WORK TASK - Set down exactly the lines below, starting at the one that contains "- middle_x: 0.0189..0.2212" and ending at the one that contains "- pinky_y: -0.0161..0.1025", with both of those lines included and nothing else.

[Start of Attachment]

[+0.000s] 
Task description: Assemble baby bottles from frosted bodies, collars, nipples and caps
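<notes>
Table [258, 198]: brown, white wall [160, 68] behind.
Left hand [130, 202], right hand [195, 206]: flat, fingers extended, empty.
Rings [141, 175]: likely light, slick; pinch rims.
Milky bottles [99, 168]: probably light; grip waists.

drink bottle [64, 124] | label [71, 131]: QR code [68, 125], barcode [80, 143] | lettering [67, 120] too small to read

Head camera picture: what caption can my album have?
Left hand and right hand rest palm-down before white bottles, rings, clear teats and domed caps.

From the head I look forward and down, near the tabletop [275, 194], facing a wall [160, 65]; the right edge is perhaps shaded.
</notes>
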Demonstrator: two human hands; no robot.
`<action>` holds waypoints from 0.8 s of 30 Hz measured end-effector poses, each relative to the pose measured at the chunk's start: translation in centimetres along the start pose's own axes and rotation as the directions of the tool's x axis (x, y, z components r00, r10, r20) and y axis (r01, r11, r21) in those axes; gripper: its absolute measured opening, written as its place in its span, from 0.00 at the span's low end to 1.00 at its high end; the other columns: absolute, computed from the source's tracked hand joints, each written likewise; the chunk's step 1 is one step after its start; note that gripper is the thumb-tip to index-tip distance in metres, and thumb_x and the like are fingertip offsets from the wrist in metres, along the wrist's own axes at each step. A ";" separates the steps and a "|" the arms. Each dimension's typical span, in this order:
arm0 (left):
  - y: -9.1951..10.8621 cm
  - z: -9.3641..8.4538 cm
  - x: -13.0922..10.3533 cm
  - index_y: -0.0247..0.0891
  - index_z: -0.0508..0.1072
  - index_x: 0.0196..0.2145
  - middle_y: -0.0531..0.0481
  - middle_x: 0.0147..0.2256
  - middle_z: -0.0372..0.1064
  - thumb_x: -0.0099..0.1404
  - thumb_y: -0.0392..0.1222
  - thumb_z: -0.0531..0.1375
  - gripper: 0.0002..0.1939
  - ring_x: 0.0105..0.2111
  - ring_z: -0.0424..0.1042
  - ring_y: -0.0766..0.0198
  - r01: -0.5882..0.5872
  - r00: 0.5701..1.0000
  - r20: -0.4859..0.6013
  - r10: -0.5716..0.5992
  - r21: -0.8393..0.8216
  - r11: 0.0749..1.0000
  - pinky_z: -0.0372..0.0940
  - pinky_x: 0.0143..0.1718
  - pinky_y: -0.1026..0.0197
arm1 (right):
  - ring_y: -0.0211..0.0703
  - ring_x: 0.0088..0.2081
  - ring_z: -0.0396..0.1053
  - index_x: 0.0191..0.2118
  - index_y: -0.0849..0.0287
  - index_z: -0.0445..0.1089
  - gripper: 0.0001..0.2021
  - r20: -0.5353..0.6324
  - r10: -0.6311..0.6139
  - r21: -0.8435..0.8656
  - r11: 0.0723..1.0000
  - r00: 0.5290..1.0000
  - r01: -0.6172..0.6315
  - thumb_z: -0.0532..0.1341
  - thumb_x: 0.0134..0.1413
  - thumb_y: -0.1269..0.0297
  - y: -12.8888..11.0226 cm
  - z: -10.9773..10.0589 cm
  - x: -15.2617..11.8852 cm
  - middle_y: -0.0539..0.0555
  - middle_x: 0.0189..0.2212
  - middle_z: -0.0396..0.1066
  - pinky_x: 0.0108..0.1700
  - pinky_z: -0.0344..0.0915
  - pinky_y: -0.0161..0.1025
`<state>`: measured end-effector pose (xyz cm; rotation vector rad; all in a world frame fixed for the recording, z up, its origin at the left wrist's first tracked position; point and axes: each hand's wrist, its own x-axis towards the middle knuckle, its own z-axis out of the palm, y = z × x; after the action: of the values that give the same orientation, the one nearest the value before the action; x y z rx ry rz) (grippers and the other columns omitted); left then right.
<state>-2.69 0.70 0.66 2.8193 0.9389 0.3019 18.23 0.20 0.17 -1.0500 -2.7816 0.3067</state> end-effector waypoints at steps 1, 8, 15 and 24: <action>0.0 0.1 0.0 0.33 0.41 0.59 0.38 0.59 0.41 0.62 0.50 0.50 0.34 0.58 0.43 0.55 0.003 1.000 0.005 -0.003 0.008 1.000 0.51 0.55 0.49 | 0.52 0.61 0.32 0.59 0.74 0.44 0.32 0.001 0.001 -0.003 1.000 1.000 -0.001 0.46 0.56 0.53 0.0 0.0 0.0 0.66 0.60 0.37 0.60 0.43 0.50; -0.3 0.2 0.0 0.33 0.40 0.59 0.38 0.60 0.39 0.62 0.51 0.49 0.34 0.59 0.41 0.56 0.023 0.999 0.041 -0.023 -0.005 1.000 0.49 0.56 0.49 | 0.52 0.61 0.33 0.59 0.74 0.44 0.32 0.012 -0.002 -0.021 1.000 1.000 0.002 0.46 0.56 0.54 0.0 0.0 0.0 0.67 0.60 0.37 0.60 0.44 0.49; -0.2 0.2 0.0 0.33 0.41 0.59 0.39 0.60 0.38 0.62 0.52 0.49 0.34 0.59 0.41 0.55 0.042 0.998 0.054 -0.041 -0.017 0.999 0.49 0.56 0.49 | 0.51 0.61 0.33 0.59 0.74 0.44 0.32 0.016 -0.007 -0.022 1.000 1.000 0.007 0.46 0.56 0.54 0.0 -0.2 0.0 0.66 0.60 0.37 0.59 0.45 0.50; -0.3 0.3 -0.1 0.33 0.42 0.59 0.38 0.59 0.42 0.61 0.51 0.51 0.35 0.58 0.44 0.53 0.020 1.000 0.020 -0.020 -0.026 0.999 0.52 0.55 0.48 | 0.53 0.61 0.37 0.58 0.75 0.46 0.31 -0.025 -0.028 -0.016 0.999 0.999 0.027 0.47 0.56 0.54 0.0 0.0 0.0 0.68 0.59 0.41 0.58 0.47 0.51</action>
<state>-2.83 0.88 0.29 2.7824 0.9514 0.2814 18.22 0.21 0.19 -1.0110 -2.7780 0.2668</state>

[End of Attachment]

RESPONSE TO THE EXERCISE -
  - middle_x: 0.0189..0.2212
  - middle_z: -0.0396..0.1066
  - pinky_x: 0.0108..0.1700
  - pinky_z: -0.0344..0.0915
  - pinky_y: -0.0161..0.1025

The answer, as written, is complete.